Frankly speaking, the fine Lithuanian people (among whom I have enjoyed living for a decade) are poorly served by this misguided, state-sponsored industry, which includes (this one is for you, George Orwell) the “International Commission for the Evaluation of the Crimes of the Nazi and Soviet Occupation Regimes in Lithuania”. It is cosily housed in the Prime Minister’s office, eliminating any distancing from politics of the hour.

A little over a year ago, a far-right daily in Vilnius called on prosecutors to show their manhood by going for two women Holocaust survivors. Why? They escaped the Vilna Ghetto to join the Soviet-supported anti-Nazi partisans. (Regrettably, there were no British or American forces in those parts to take in the tiny numbers who escaped the death machine.)

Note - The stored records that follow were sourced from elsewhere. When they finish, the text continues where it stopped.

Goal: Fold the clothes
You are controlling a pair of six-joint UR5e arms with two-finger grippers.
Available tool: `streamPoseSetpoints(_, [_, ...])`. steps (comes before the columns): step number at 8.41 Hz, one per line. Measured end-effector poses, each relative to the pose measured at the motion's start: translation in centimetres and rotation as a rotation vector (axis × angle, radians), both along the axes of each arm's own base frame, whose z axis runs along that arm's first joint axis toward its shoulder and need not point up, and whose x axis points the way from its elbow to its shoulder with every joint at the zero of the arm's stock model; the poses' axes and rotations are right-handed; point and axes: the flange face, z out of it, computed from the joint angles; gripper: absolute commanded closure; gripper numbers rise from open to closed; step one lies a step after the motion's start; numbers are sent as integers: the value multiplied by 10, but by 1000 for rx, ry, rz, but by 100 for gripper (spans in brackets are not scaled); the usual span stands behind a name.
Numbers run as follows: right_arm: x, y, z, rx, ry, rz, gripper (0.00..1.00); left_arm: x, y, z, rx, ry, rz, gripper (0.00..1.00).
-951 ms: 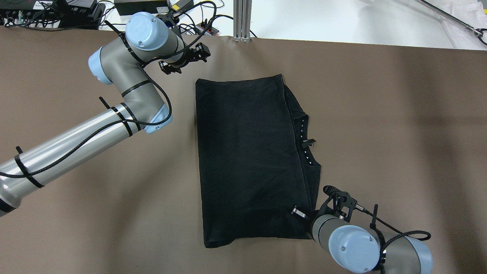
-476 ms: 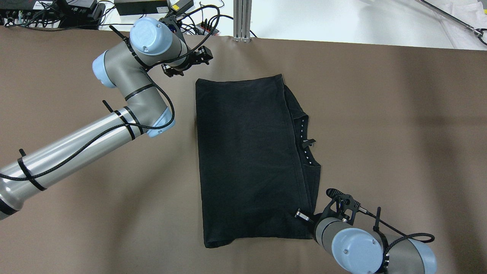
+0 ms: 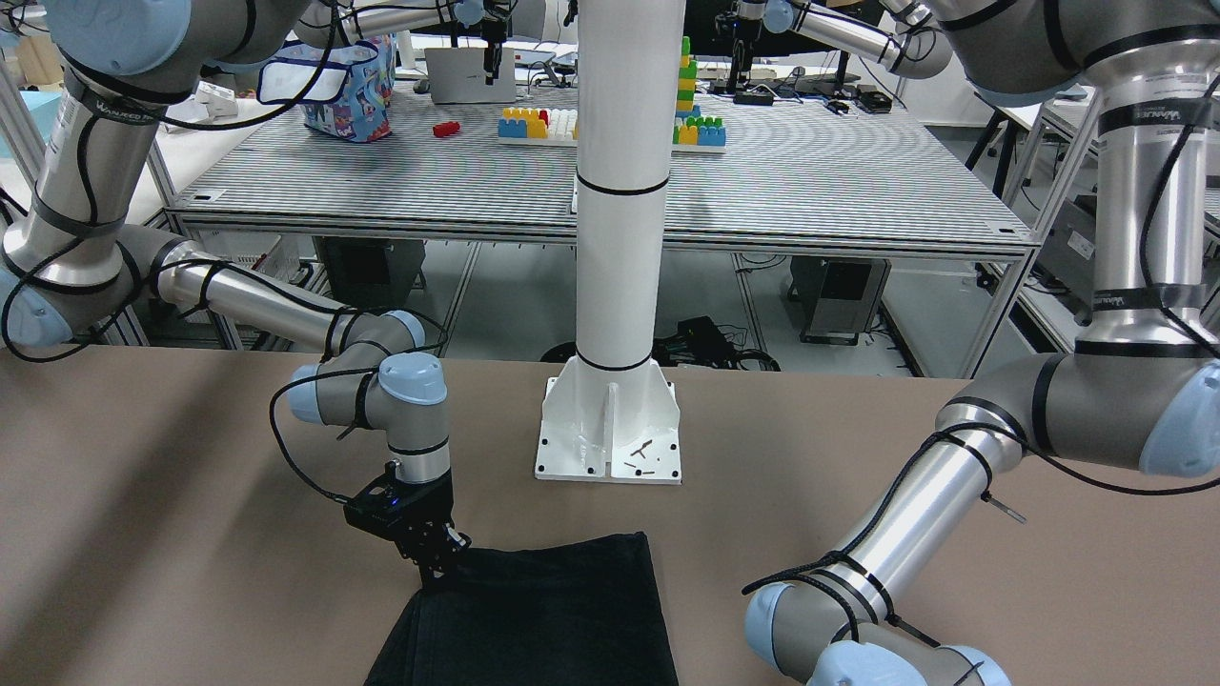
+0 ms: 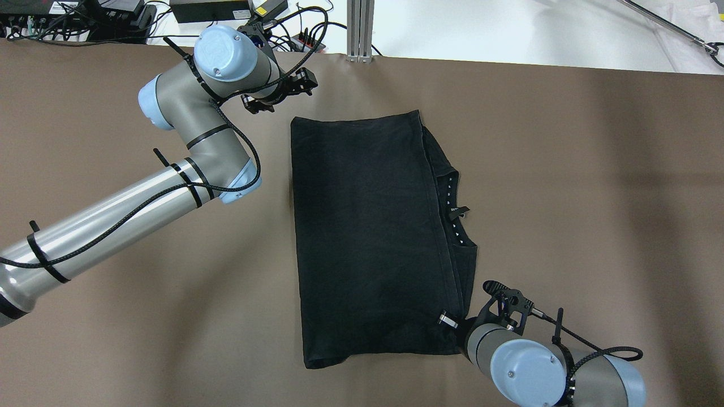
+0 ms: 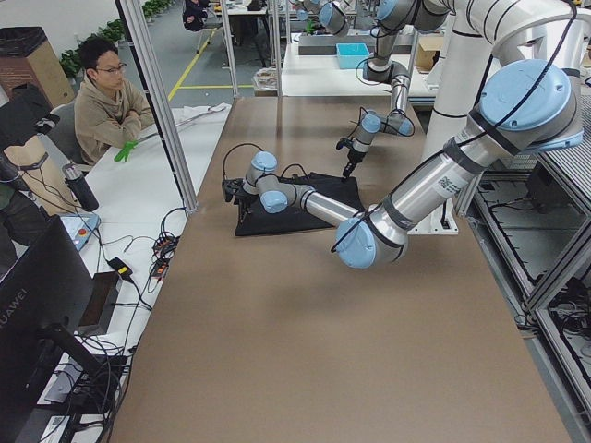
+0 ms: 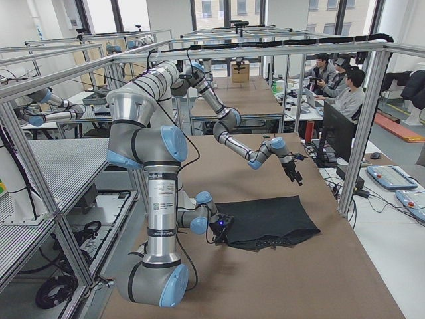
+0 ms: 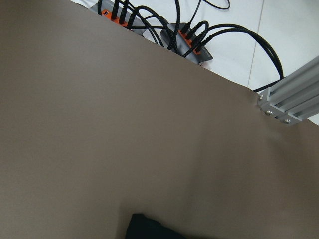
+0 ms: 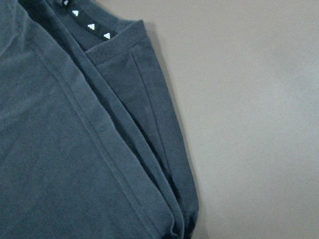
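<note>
Overhead exterior: one black, soft fabric garment, folded to a flat rectangle with its long side running away from the robot, lies mid-way across the brown counter. A collar band with small white marks shows along its right side.

Right gripper: at the garment's near right corner, tip over the seamed edge. In the front-facing view it comes down onto that corner and touches the cloth. Cannot tell whether it pinches the fabric or how far it is open.

Left gripper: over bare counter just beyond the garment's far left corner, apart from the cloth. Opening cannot be told.
</note>
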Motion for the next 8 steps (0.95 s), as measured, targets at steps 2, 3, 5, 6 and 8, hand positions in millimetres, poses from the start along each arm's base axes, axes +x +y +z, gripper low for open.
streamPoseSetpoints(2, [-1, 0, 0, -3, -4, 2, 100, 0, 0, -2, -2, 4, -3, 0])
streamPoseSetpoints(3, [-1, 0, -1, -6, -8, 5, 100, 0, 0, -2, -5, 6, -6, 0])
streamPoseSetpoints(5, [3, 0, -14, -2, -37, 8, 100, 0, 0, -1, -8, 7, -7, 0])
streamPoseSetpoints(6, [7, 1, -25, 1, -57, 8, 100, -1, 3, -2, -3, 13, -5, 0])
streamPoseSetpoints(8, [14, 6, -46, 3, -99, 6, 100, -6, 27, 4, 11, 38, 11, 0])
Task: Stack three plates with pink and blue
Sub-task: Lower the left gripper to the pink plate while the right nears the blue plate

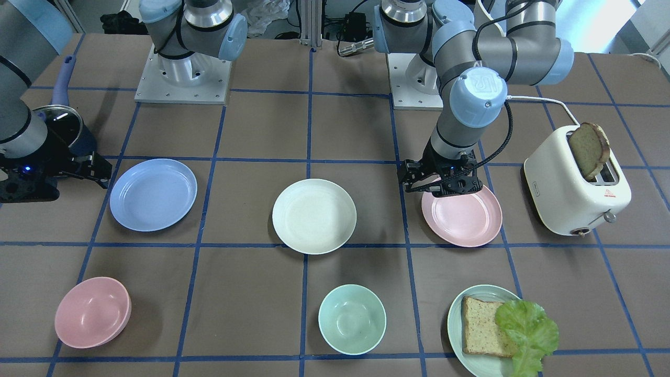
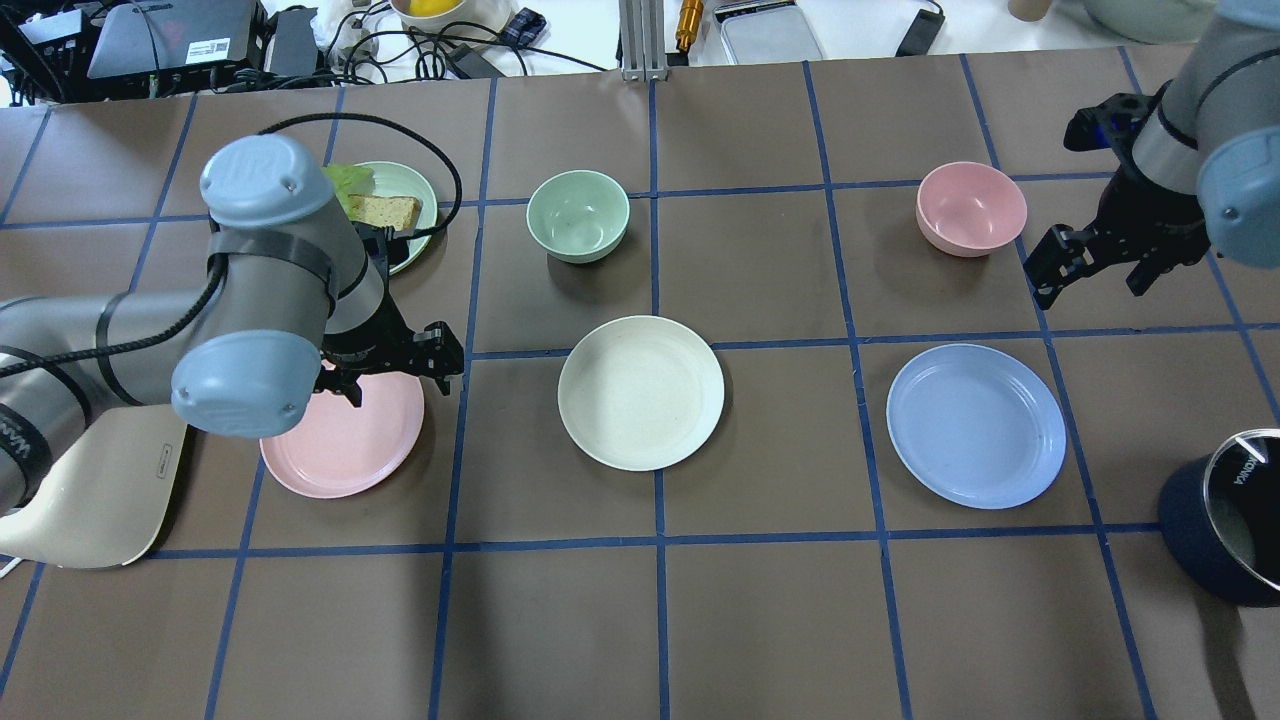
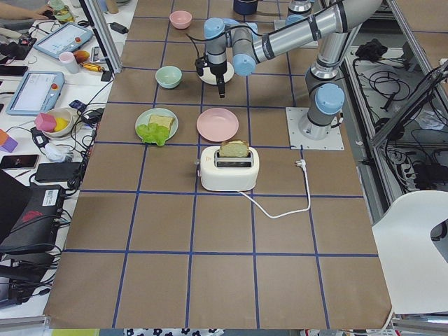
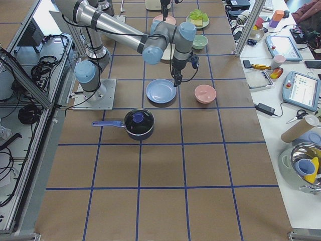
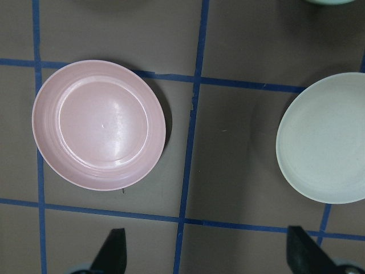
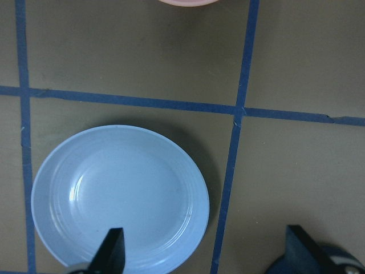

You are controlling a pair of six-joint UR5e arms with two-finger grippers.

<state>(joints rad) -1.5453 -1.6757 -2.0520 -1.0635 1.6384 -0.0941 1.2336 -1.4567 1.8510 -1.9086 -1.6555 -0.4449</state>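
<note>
Brown matte table point(image 1: 356, 131) covering, ruled into squares by blue tape. Three shallow round plates of matte plastic, equal in size, lie flat in one row across the middle. They are well apart and none is stacked: pink plate point(image 1: 466, 217) on the robot's left, cream plate point(image 1: 314, 215) in the centre, blue plate point(image 1: 153, 195) on the robot's right. Each has a raised rim around a flat well. The cream one looks faintly speckled in the front view, though the resolution is too low to be sure.

Left gripper point(image 1: 439, 182) hangs above the table near the pink plate, not touching it. Front and overhead views both overlap it with the plate's rim. The left wrist view settles it: the two dark left fingertips point(image 5: 114, 251) sit wide apart at the bottom edge with nothing between them, and the whole pink plate lies ahead of them. Jaws spread, empty.

Right gripper point(image 2: 1092, 272) hovers near the pink bowl point(image 1: 91, 313) and the blue plate. In the right wrist view the right fingertips point(image 6: 112, 251) are likewise spread and empty, one overlapping the blue plate's near rim.

Only the front view shows the glossy white toaster point(image 1: 570, 199) whole, with a bread slice point(image 1: 589, 149) standing in its slot. Overhead, the left arm covers most of it and part of the pink plate. The dark saucepan point(image 2: 1235, 520) is cut off by the overhead frame edge. Mint bowl point(image 1: 352, 319) and pale green plate point(image 1: 454, 319) with bread and lettuce sit on the operators' side.
</note>
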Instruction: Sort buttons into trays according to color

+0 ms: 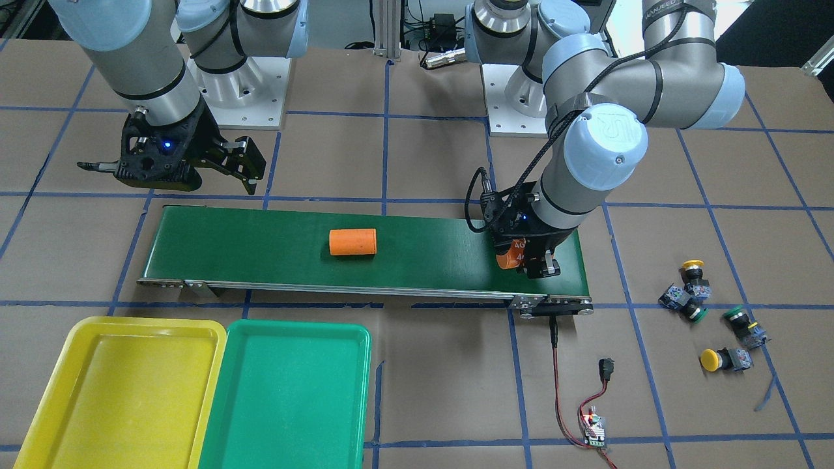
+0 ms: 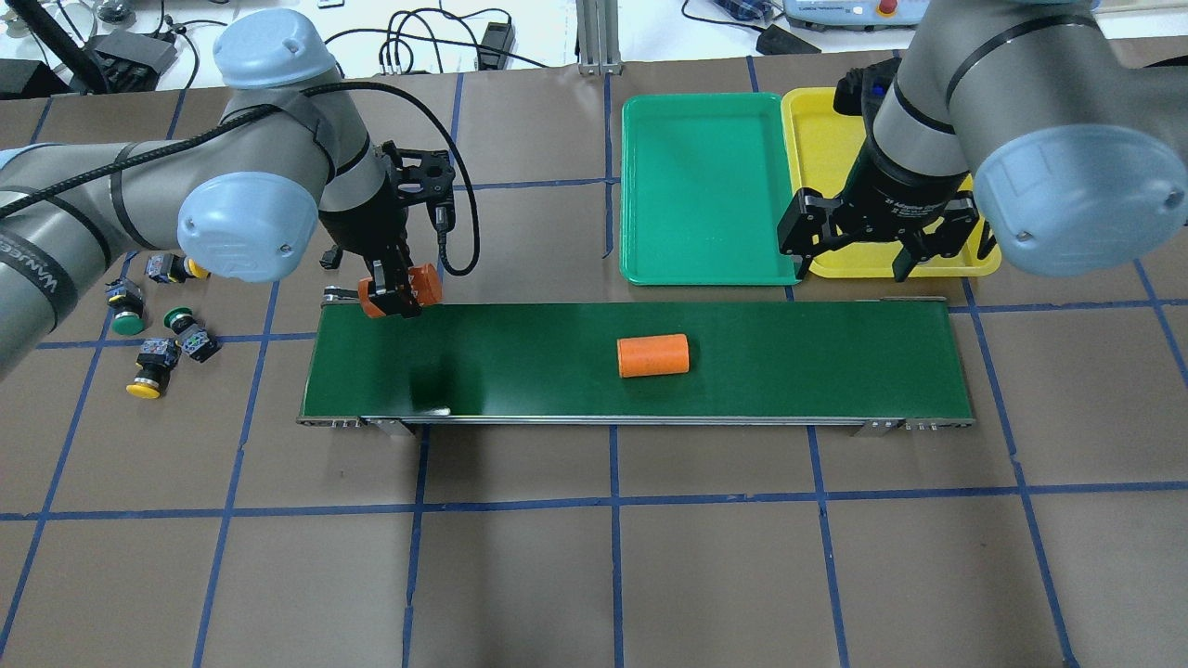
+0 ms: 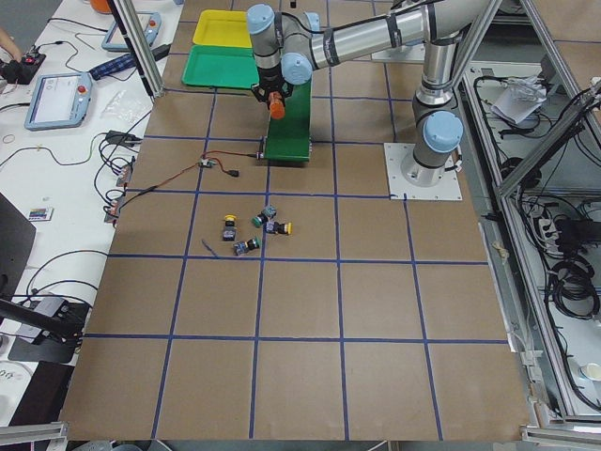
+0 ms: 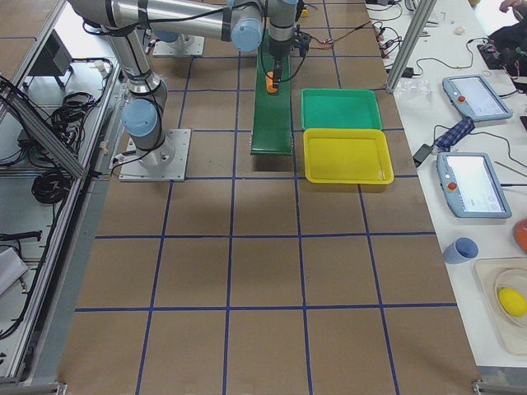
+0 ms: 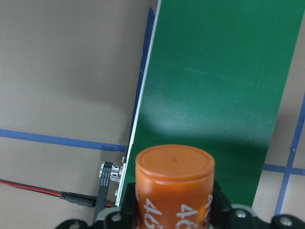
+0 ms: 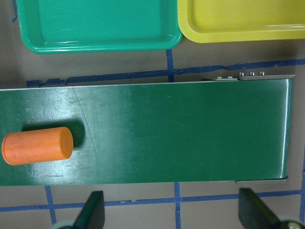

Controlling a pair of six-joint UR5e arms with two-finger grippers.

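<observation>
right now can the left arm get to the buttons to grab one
Probably not yet. The left gripper is shut on an orange cylinder over the conveyor belt. The buttons lie uncovered on the table beside that arm, so the way looks free once it lets go.

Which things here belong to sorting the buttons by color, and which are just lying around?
Belongs to the job: yellow-capped buttons, green-capped buttons, yellow tray, green tray.
Not part of it: conveyor belt, orange cylinder lying on it, second orange cylinder held in the left hand, wired circuit board.
</observation>
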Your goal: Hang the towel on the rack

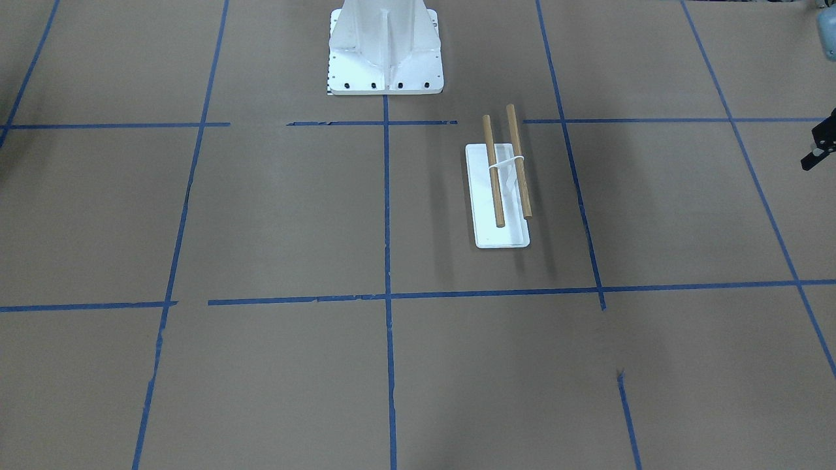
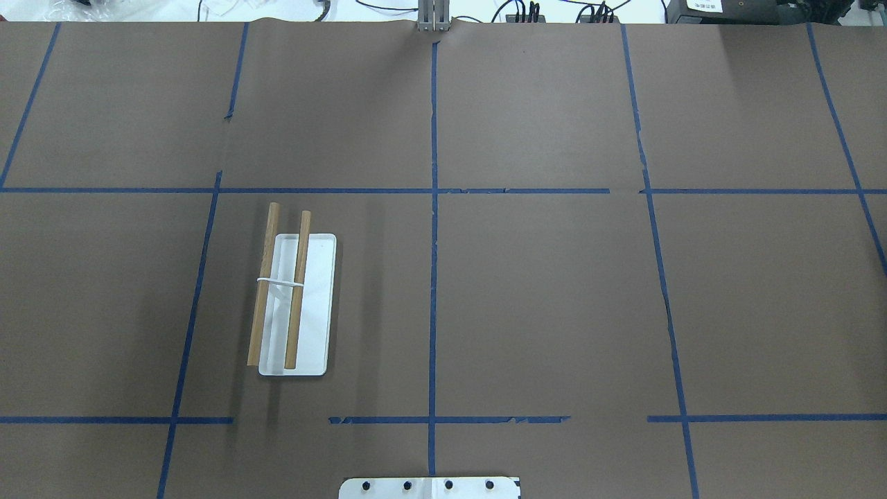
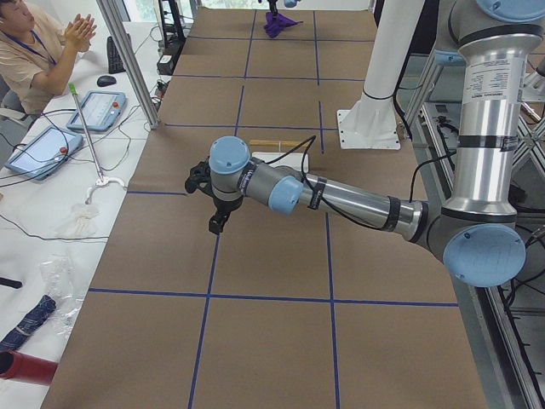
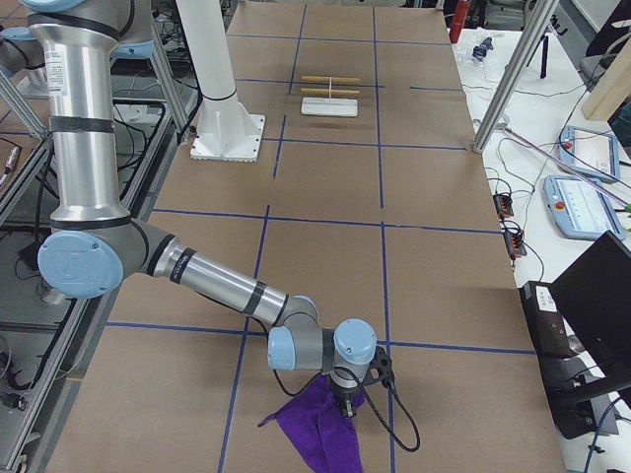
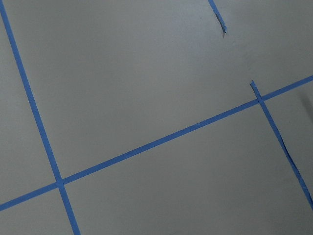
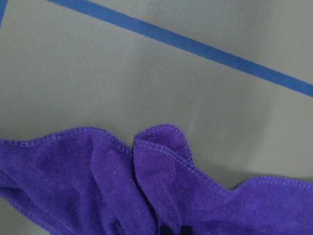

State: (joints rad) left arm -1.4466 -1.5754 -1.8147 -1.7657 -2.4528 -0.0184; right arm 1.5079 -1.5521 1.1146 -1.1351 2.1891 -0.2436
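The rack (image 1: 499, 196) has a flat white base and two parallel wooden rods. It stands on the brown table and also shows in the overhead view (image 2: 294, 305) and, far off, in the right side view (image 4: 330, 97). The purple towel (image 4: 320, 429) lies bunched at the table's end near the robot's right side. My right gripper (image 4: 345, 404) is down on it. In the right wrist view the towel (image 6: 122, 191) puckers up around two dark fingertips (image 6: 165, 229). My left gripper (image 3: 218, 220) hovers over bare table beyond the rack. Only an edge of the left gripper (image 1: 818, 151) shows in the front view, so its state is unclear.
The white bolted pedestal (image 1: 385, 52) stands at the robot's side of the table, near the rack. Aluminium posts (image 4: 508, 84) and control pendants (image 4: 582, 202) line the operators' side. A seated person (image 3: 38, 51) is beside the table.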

Then, on May 5 last year, came the low point in modern Lithuanian history. Armed plain-clothes police came looking for the women. One of them, Fania Yocheles Brantsovsky, 86, is librarian of the Vilnius Yiddish Institute. The other, Rachel Margolis, 87, may have been targeted because she rediscovered and published the diary of a valiant Polish Christian who had witnessed the murdering (by enthusiastic local volunteers, called “partisans” here) of tens of thousands of innocent civilians at Ponar (Paneriai), a gruesome mass murder site. Margolis, now in Israel, is unable to return to Vilnius for her annual series of lectures and walking tours of the Vilna Ghetto.

As the Economist put it last August, “Lithuania must stop blaming the victims”. The country’s tiny, aged, and rapidly declining Jewish community is shaken by the antisemitic mood that feeds on the red-brown movement’s campaign against Holocaust survivors.

In recent weeks, the President of the European Parliament, Hans Gert Poettering, “thanked” the Baltic states for enlightening the rest of Europe about these matters. It is high time to enlighten him, and the European Parliament. And, to ensure that these crafty resolutions roundly go down to defeat.